03. Mai 2013 von Walter Eggenberger
PULSFÜHLEN AM HEISSEN KONFLIKTHERD
Das Tagebuch unserer Reise zeigt sehr schön auf, wie interessant Nordkorea ist, wie viel es zu bieten hat und wie fröhlich, ja feierlich, Apriltage in Pyongyang jeweils sind, wenn die Nation den Geburtstag des Landesvaters Kim Il Sung begeht. Diesmal war sogar noch ein weiteres Jubiläum zu feiern: der erste Jahrestag der Wahl des neuen „grossen Führers“ Kim Jong Un!! Nordkorea hat so seine Art, Gedenktage zu bestimmen und zu begehen.
Wir hatten andere Töne und Szenen erwartet. Die Drohgebärden aus Pyongyang in den Wochen vor unserer Reise (9. April bis 22. April 2013) liessen nichts Gutes ahnen – man musste sogar damit rechnen, dass die Reise hätte abgesagt werden müssen, wollte man sich nicht einer Gefahr aussetzen.

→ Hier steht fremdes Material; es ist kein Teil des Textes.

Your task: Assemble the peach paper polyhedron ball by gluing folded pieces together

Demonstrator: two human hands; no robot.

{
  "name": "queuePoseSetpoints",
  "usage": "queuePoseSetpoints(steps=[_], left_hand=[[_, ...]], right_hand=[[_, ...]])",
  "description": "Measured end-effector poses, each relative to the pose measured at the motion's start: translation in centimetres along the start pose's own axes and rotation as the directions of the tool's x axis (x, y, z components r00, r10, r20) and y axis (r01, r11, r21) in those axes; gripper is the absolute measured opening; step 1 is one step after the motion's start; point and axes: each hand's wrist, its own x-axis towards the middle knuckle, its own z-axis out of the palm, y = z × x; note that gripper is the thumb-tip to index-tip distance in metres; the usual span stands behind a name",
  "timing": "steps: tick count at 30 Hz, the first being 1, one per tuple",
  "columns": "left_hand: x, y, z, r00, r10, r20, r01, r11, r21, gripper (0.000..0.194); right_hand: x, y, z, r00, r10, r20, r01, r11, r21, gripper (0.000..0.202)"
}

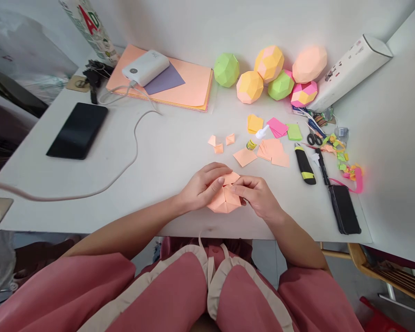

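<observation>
A peach folded-paper ball (224, 203), partly built from flat facets, is held between both hands near the table's front edge. My left hand (204, 185) is wrapped over its left and upper side. With thumb and fingers pinched, my right hand (256, 196) grips its right edge. My fingers hide part of the paper's upper side. Just beyond lie three small folded peach pieces (219, 148), a peach square (245, 157) and a fanned stack of peach squares (271, 150). Beside them are a small yellow-labelled bottle (251, 145) and a white applicator cap (262, 132).
Finished paper balls (226, 69) line the wall. Yellow (255, 123), pink (277, 127) and green (294, 132) squares lie in front. To the right are a cutter (305, 164), scissors (314, 139) and a black phone (345, 210). A tablet (78, 131), power bank (145, 68) and cable (135, 143) occupy the left.
</observation>
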Motion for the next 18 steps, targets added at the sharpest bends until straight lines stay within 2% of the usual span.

Im Nachhinein kann man ruhig auch von einem gewissen Hype sprechen, der uns im Westen erfasst hatte. Bereits der kurze Aufenthalt in Beijing / China zeigte uns, dass die Situation in Asien selber bedeutend gelassener beurteilt wurde; Südkorea zeigte gar Spott und Desinteresse.
Für den regelmässigen Beobachter der nordkoreanischen Szene rückte daher während der Reise vor allem die Frage ins Zentrum: Wie wird diese harsche, ja kriegerische Politik der Führung dem nordkoreanischen Volk „verkauft“? Man hätte eine kriegerische Kampagne erwarten dürfen. Massenveranstaltungen, Plakatwände, plärrende Lautsprecherwagen. Nichts dergleichen! Die Stimmung in den von uns besuchten Städten war ruhig, friedlich und fröhlich. Natürlich berichteten die Medien, dass die Amerikaner (und ihre Vasallen in Südkorea) Nordkorea mit Atomwaffen bedrohen würden! Aber Nordkorea – so die Quintessenz der Informationen – sei jetzt auch eine Atommacht und man würde jeden Angriff furchtbar vergelten. An einen solchen Angriff auf Nordkorea denkt natürlich auf der ganzen Welt niemand! Das ganze Drohgebäude wurde nur aufgezogen, um dem Volk einzutrichtern, dass der neue, junge Führer Auge in Auge mit dem Feind, diesem Paroli bieten könne. Was die Welt für zwei Wochen in Atem hielt, war mithin eine gewaltige PR-Übung nordkoreanischer Machart.
Die nächste Frage im Nordkorea Puzzle ist jetzt: Hat diese PR-Übung die erwünschten Resultate gebracht? Hat Kim Jong Un jetzt die Stellung gegenüber der Armee, der Partei und im Volk, dass er den zukünftigen Kurs selber bestimmen kann? Wird es weitere solche Phasen mit wildesten Drohungen geben? Oder fühlt sich der junge Diktator jetzt so sicher im Sessel, dass er sich auch an ernsthafte Verhandlungen mit seinen Nachbarn wagen kann?
Nordkorea bleibt spannend … Und ist immer für eine Überraschung gut.